How to set up physics constraint (component) while allowing for controlled location adjustment at runtime?

I can best describe my problem by describing the goal:
I have an actor with a physics-enabled static mesh as the root. Imagine the root as a simple circular body. (The important things happen to this root mesh, it gets pushed around as necessary)

I want to have an offset static mesh from this main body and if something impacts this offset mesh, the force will transfer to the main body (hence the attempt at using the physics constraint). Sort of like a shield. I also want to be able to rotate this “shield” around the main body. So the main body gets pushed around and “holds” this offset item via the constraint, and this offset item should rotate around the main body in an input controlled fashion, but if anything physics-wise happens to either the main body or the offset, they act like a single physics object.
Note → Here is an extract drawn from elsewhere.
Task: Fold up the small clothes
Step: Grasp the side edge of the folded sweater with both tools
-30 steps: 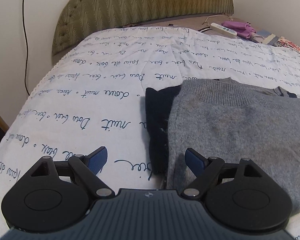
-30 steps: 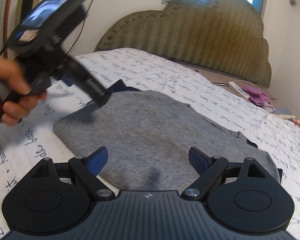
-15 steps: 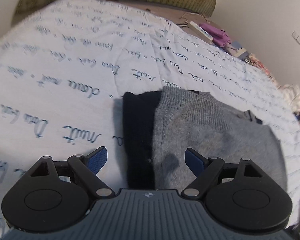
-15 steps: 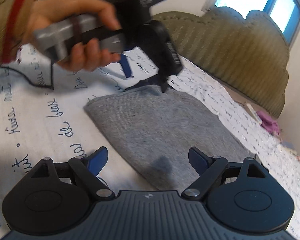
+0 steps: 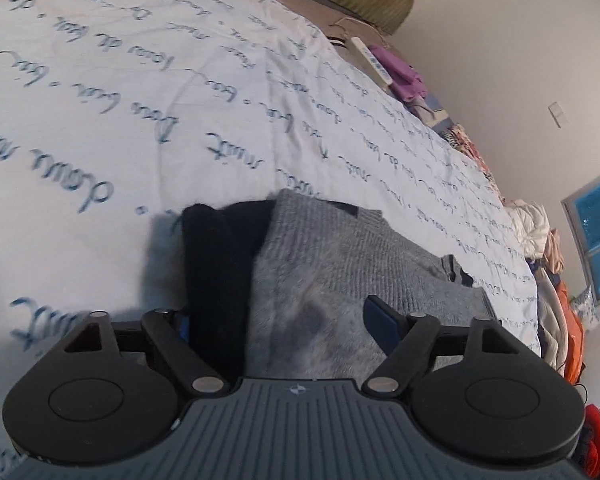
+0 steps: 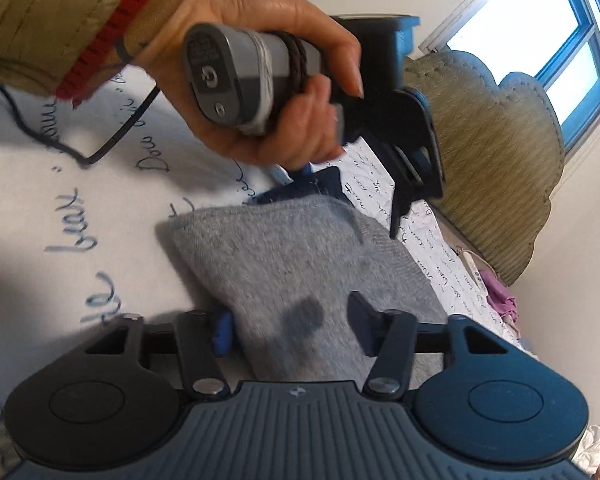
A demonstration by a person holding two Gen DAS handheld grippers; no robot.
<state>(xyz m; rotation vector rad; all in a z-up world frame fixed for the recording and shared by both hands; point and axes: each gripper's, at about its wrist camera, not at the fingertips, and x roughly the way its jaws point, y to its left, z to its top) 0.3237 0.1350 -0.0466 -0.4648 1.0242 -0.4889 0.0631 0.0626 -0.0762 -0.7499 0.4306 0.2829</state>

Initial question is if this is possible or are there too many variables to have this function simply through blueprints + physics constraints?

The issue right now is that when I set up the constraint between these two items, it locks them in place (the original orientation) and no runtime adjustment (e.g. set relative location/rotation, adjusting something the offset mesh is parented to) will rotate the offset mesh in the desired way. Does anyone have any ideas to throw at this?
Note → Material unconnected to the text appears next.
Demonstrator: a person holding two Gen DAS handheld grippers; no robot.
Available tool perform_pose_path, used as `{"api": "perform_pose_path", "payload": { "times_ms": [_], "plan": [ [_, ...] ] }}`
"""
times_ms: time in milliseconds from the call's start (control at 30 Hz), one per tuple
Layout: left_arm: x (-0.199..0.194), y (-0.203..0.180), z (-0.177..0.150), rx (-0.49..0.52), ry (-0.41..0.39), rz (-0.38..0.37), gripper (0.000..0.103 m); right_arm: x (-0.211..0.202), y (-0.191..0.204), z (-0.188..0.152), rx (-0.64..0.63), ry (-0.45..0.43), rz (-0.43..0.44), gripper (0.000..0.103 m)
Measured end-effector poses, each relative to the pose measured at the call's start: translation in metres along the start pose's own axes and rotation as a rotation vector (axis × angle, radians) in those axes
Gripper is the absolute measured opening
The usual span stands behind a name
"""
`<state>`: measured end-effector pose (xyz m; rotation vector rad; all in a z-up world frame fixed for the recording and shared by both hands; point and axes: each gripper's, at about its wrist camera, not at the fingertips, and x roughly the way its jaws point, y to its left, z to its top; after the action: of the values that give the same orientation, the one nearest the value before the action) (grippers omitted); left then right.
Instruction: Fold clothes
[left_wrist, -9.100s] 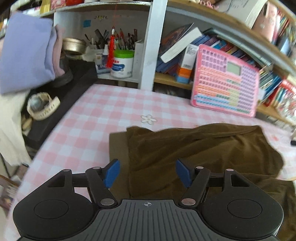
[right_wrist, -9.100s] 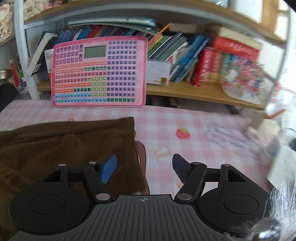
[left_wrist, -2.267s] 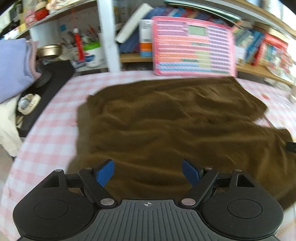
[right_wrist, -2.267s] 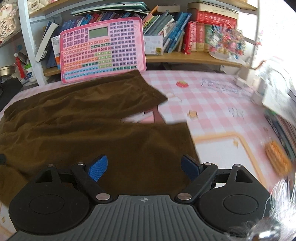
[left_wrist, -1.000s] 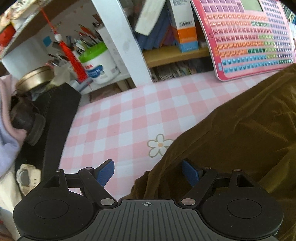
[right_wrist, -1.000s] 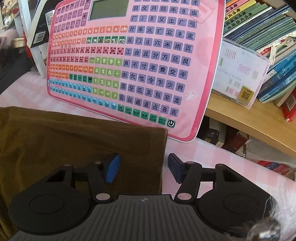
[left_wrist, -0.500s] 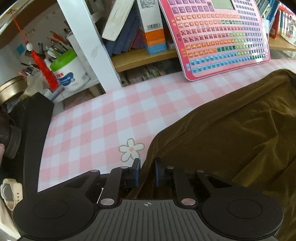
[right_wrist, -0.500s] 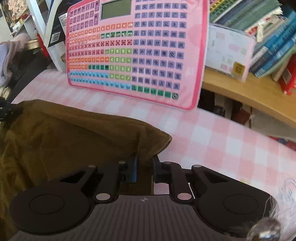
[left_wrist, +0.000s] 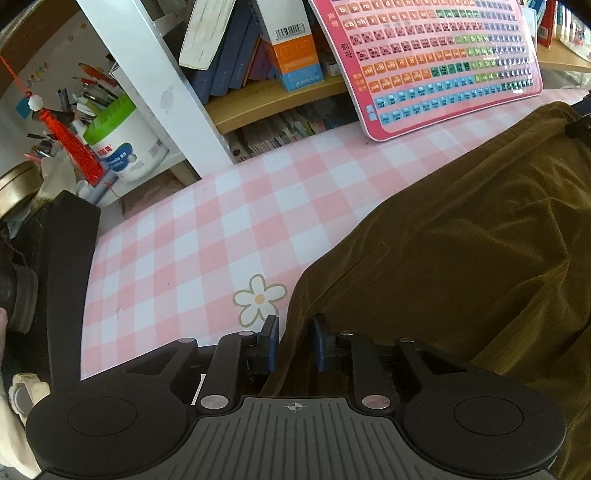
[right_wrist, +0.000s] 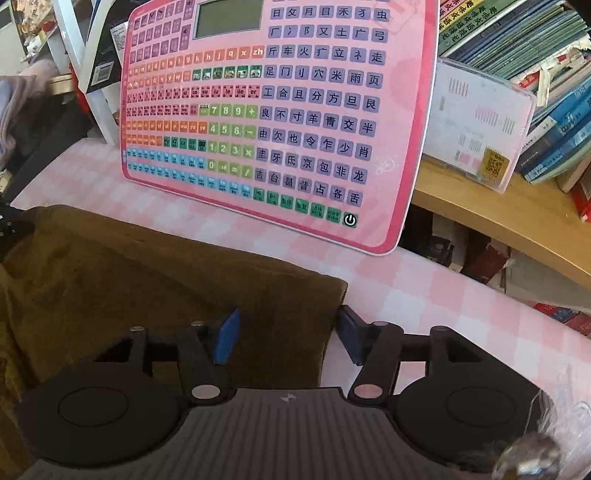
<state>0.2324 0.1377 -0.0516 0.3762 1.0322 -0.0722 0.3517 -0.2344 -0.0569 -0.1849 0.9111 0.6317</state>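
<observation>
A brown garment (left_wrist: 461, 258) lies folded on the pink checked tablecloth (left_wrist: 203, 240). My left gripper (left_wrist: 295, 345) has the garment's far left corner pinched between its blue pads, and its jaws are just starting to open. In the right wrist view the garment's (right_wrist: 147, 280) far right corner lies flat on the cloth. My right gripper (right_wrist: 286, 338) is opening around that corner. One of its pads (right_wrist: 225, 336) sits over the fabric and the other is past the edge, and neither presses on it.
A pink learning board (right_wrist: 277, 110) leans on the bookshelf just behind the garment. The shelf (right_wrist: 498, 218) holds books and boxes. A white tub with a green lid (left_wrist: 122, 147) and a black object (left_wrist: 70, 258) stand at the table's left edge.
Both grippers closed on the garment's far corners half a second ago. The right jaws have since spread wide and the corner lies flat. The left jaws have widened only slightly.
</observation>
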Motion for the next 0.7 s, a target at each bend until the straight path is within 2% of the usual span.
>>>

Does anyone have any experience with this?

I think I tried something similar, I had a Weapon, whose root was the actual Weapon mesh. It contained an outer collider for an arcade-style (Fortnite) drop (only yaw rotation).
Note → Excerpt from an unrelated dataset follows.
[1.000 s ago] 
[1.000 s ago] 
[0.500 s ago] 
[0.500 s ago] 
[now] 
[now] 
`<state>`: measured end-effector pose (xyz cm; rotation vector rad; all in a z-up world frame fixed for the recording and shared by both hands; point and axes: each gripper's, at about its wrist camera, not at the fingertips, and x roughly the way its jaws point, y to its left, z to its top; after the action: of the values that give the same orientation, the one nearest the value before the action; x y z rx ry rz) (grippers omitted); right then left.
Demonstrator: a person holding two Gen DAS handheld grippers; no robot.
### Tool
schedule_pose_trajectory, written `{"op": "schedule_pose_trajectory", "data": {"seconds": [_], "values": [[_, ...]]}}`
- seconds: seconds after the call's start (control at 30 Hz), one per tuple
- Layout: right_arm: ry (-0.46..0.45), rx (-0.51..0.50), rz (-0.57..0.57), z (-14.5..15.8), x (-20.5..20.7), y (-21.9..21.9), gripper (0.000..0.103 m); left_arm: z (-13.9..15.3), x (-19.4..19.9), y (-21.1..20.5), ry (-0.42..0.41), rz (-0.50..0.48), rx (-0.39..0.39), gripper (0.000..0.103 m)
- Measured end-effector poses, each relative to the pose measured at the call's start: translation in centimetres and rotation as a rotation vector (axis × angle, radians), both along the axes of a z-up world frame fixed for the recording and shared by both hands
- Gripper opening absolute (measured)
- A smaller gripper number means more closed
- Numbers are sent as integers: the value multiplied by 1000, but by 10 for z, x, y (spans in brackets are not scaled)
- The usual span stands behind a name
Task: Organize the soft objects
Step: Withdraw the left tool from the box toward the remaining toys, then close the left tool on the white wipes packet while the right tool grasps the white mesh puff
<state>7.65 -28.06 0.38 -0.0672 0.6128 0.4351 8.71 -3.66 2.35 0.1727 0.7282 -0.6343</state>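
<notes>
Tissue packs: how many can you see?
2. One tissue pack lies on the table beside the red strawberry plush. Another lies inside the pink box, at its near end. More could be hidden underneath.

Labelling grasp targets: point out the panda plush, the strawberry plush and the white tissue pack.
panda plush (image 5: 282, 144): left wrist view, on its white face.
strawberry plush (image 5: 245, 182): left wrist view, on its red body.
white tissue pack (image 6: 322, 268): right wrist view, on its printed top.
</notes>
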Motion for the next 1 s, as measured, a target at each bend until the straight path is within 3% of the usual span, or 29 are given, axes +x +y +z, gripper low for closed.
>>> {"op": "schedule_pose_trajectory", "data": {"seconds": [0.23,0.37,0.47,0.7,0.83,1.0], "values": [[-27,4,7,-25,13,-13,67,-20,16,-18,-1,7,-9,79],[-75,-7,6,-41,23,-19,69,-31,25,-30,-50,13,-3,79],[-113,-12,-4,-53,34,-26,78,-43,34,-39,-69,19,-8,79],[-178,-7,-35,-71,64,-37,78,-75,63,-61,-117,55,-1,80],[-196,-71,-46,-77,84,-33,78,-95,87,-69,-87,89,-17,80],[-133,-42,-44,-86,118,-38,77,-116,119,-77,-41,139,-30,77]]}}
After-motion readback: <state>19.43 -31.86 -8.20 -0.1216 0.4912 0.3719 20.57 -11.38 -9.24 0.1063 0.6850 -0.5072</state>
I spent two days trying to figure it out but eventually gave up and just replaced the Weapon mesh physics asset with the ‘outer’ collider.

I did so much messing about, but I was never able to treat the outer collider as it’s own physics entity (it always took the parent component’s physics into consideration - which I guess makes sense but still).

The only other solution I can think of (I never attempted as it would have required a large rewrite of code in my case), is to use a ChildActorComponent so it’s treated as an entirely different Actor (or at least I assume it does).